Liz Havstad is Hip Hop Caucus’ Chief Operating Officer and Executive Director, leading the diverse team, grassroots leaders, and cultural influencers that make Hip Hop Caucus one of the nation’s most dynamic 21st century civil and human rights organizations.
Her strategic direction, organizational management, and ability to build strong partnerships, have contributed to Hip Hop Caucus growing in size, capacity, and efficacy year over year. Liz joined Hip Hop Caucus in 2006, two years after its founding. In her various roles for nearly ten years at Hip Hop Caucus, Liz has implemented national campaigns, regional and national tours, and advocacy efforts for progressive issues.
She has negotiated major media partnerships with iTunes and Apple, Facebook, Discovery Communications, and BET Networks; secured numerous high-profile celebrity spokespeople for the organization; organized national coalitions of civil rights, progressive, and environmental organizations; and, developed the grassroots Leadership Committee structure for Hip Hop Caucus. She is currently building long-term infrastructure for the cultural production arm of Hip Hop Caucus (film, music, and art), which was propelled when the organization functioned as a record label that produced the climate album HOME featuring artists such as Common, NE-YO, Elle Varner and Crystal Waters.

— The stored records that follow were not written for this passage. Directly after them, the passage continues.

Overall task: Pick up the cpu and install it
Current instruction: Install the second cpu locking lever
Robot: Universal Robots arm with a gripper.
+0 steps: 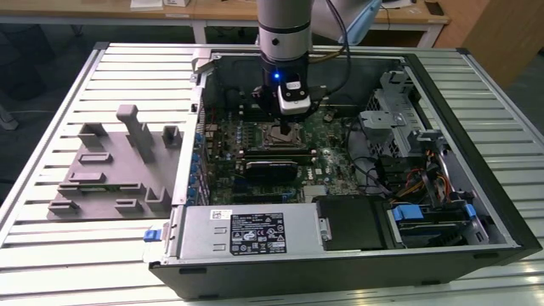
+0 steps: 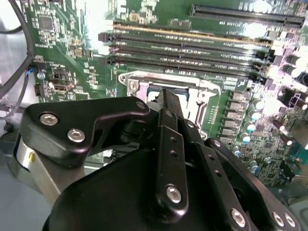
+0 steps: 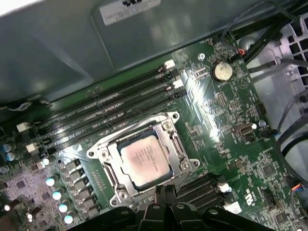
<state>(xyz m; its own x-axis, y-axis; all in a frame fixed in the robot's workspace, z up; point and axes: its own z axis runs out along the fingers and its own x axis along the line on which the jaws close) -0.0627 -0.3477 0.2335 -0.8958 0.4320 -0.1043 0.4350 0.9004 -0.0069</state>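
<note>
Although hanging straight over the motherboard (image 1: 332,143) inside the open computer case (image 1: 476,159), seems clenched and empty: claw (image 3: 161,192) with its tips drawn together just above the socket's edge, grasping nothing visible. Sits already in the CPU socket (image 3: 103,159), framed by the metal retention bracket, silvery top up and level: the cpu (image 3: 144,161), presumably placed there so the pins meet squarely. Lies well apart on the slatted worktop (image 1: 51,255), toward the exterior view's left: grey fixture tray (image 1: 102,178). Hides the chip in the second wrist view: black claw linkage. Cannot tell whether the tips touch the chip or the bracket.
</note>
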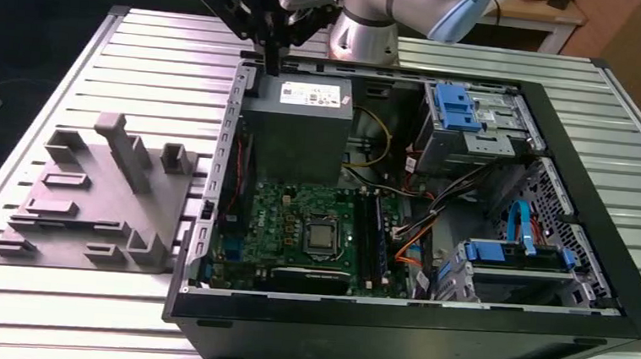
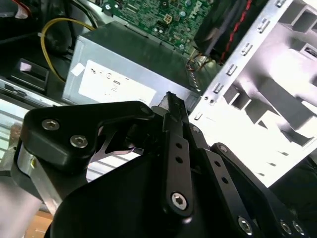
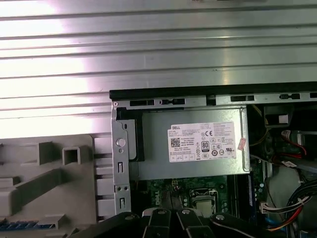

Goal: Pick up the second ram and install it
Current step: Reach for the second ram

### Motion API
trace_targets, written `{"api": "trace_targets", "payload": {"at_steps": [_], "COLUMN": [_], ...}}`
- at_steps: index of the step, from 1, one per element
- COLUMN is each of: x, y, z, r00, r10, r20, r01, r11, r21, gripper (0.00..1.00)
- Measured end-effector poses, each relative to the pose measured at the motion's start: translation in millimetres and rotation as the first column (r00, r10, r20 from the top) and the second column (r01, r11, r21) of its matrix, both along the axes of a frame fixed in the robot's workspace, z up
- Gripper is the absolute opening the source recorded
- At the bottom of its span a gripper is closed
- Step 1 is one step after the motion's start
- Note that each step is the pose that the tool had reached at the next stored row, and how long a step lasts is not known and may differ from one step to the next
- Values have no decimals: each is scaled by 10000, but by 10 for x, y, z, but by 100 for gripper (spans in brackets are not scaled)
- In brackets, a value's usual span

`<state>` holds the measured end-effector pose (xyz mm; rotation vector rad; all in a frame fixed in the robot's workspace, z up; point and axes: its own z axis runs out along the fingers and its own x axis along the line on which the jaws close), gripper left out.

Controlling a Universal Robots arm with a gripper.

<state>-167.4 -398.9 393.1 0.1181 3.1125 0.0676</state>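
Gripper [image 1: 273, 68], fingers closed together, above the 11 o'clock corner of the computer case [image 1: 400, 337] in the exterior view; second ram [image 3: 27, 225] in grey fixture [image 1: 92, 214], 9 o'clock of the case.

Your arm [image 1: 395, 15] runs off the exterior view's upper edge. In the second wrist view the gripper [image 2: 173, 105] covers much of the power supply [image 2: 124, 74], and its own dark body is cut by the picture's edge. In the first wrist view a blue strip [image 3: 27, 225] in the grey holder [image 3: 44, 183] is clipped by the edge, so you cannot tell what it is. The slots [image 1: 376, 234] just right of the processor socket [image 1: 323, 233] are too small for you to judge.
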Motion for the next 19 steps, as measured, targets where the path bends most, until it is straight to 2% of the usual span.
{"api": "trace_targets", "payload": {"at_steps": [19], "x": [-287], "y": [-3], "z": [-2], "r00": [10000], "r10": [1], "r20": [0], "r01": [-1], "r11": [10000], "r21": [0], "gripper": [7]}}
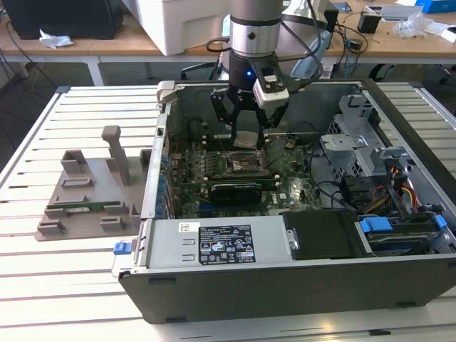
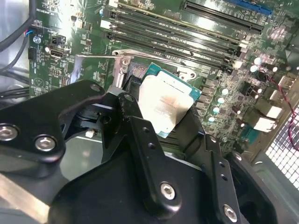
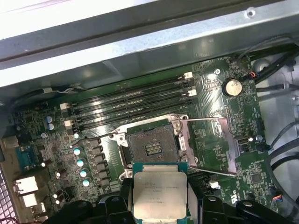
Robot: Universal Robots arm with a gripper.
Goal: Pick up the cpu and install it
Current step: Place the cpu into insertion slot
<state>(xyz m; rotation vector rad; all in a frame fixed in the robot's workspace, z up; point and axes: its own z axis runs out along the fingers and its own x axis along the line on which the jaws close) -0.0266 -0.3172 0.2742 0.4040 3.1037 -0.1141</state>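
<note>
First wrist view gives you the cpu pinched by two opposite edges in the end effector. It hovers near the open socket, not seated. The socket's bracket lies folded aside, and the memory slots run just beyond. In the exterior view, the computer case walls stand well apart from the end effector.

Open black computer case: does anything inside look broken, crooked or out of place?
Nothing stands out. The small square silvery-topped cpu is held by the black gripper above the empty black socket, whose metal bracket is swung open. The green motherboard looks intact, and no loose parts can be seen on it.
</note>
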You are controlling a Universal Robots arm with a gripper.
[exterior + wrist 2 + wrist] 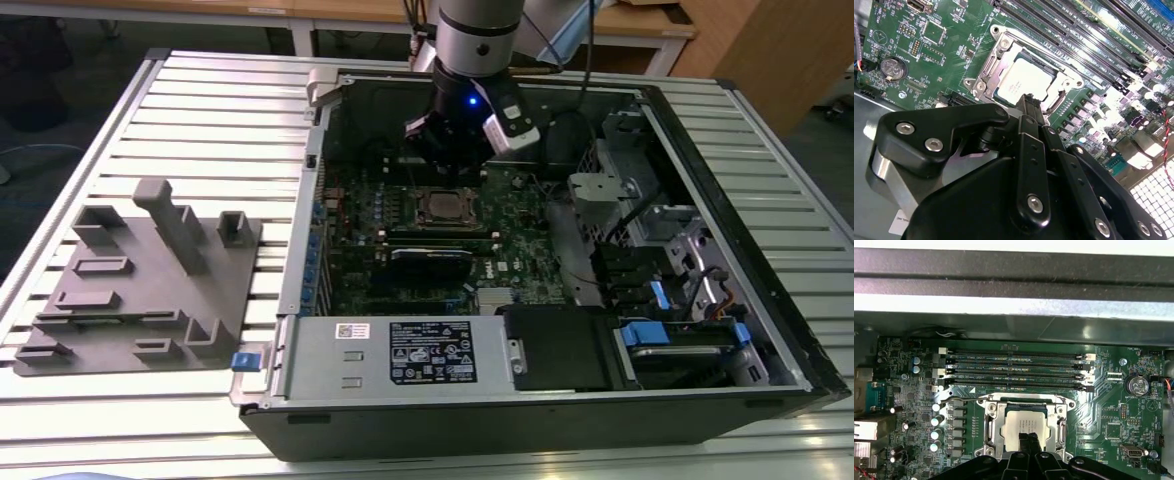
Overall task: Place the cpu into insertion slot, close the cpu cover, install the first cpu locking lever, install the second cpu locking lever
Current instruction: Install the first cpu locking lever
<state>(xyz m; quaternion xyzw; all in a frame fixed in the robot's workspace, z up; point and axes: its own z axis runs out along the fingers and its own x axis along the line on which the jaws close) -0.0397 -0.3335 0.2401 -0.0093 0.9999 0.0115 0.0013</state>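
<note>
Inside insertion slot (989, 430), cpu (1024, 421) is seen seated flat; just over cpu's edge, gripper (1028, 439) is held with fingers pressed together, nothing gripped between them.

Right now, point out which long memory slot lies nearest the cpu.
The memory slot lying right alongside the cpu; the other three lie beyond it, toward the case wall.
</note>
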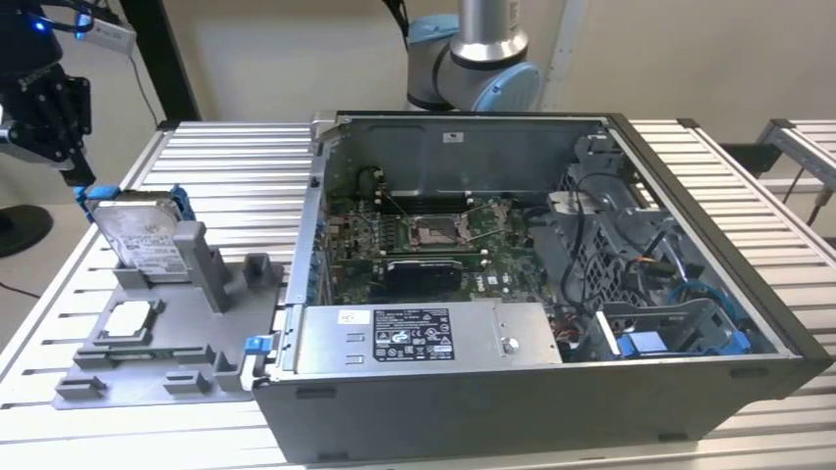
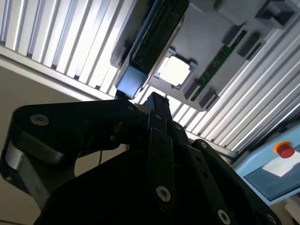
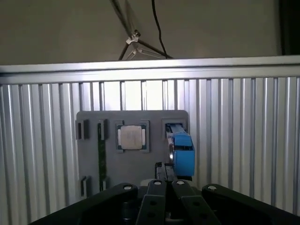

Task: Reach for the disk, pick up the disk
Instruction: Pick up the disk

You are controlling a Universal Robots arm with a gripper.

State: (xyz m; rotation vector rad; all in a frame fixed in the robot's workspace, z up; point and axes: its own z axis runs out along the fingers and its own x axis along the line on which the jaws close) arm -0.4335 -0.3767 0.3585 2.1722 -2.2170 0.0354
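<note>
Reach step, by my judgement; pickup not begun. Exterior view: gripper (image 1: 84, 181) hangs at the top corner of the disk (image 1: 137, 235), which stands upright in a grey fixture (image 1: 157, 362); white label (image 1: 141, 245), print too small to read. Second wrist view: disk (image 2: 150, 42) edge-on, blue bracket (image 2: 129, 82) end near gripper (image 2: 153, 101) tip. First wrist view: fingers (image 3: 180, 194) look pressed together, pinching nothing. A grasp calls for them spread astride the thin edge.

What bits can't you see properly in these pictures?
- Exterior view: the grey plastic holder hides the lower part of the flat silver metal disk with blue bracket.
- Exterior view: the picture's edge cuts off part of the black robot hand.
- First wrist view: the disk is edge-on, label unseen.
</note>
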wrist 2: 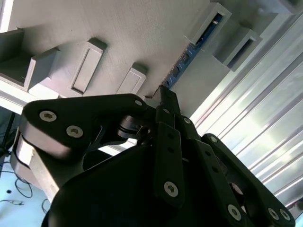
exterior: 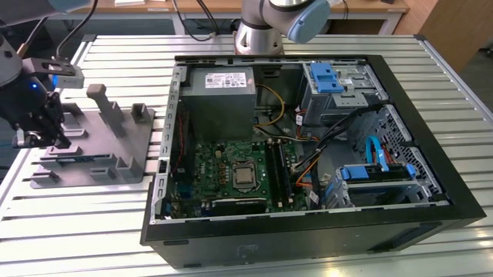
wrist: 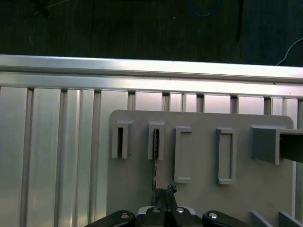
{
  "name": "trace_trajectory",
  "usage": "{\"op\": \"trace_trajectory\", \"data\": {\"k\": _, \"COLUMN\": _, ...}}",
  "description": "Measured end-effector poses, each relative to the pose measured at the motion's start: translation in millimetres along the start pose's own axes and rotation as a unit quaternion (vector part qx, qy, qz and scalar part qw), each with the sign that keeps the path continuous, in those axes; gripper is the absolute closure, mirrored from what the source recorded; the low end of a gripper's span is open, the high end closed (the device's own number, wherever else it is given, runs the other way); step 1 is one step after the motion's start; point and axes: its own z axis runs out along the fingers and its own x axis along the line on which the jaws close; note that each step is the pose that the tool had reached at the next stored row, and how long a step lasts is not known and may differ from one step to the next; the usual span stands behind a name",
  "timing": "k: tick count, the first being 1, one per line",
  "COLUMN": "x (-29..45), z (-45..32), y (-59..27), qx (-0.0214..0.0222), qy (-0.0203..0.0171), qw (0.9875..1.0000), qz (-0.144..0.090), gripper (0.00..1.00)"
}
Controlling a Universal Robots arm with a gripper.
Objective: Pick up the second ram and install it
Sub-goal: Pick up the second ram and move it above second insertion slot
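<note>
open computer case (exterior: 308, 234) beside grey holder plate (exterior: 86, 128) on slatted table (exterior: 77, 231).

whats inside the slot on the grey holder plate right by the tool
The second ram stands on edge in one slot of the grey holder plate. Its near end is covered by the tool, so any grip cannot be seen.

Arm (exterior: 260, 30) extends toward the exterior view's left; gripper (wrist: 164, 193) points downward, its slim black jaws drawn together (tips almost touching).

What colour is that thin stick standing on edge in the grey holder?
Blue; the second ram shows it best in the second wrist view.
</note>
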Motion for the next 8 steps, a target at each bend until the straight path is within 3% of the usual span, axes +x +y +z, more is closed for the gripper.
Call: {"op": "trace_trajectory", "data": {"k": 8, "x": 0.0, "z": 4.9, "y": -0.1, "qx": -0.0002, "qy": 0.0008, "qw": 0.9998, "qz": -0.020, "gripper": 0.90}}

Liz’s first position with Hip Hop Caucus was the Gulf Coast Renewal Campaign Coordinator. Her efforts connected Gulf Coast residents to Members of Congress and organizations to advocate for temporary housing solutions and long-term rebuilding based on the right to return of displaced families. The campaign won the prestigious 30th annual Letelier-Moffitt Human Rights Award. She has held additional positions within the organization including Director of Programs and Partnerships and Director of Operations and Strategic Growth, before taking on the role of COO.
Her career in advocacy, public policy, social movements, and politics began in the international context, when she was hired in 2003 to conduct research on the efficacy of anti-poverty NGOs in Rio de Janeiro, Brazil. The project was a World Bank funded longitudinal study on the lives of the poor in Rio de Janeiro, led by the international NGO the Mega-Cities Project. After being offered further opportunities in international development, Liz ultimately decided to focus on domestic issues of poverty and inequality where she hopes she can make the most difference.
Liz has a Bachelor’s Degree from University of California, Berkeley in Urban Studies, from the Department of City and Regional Planning.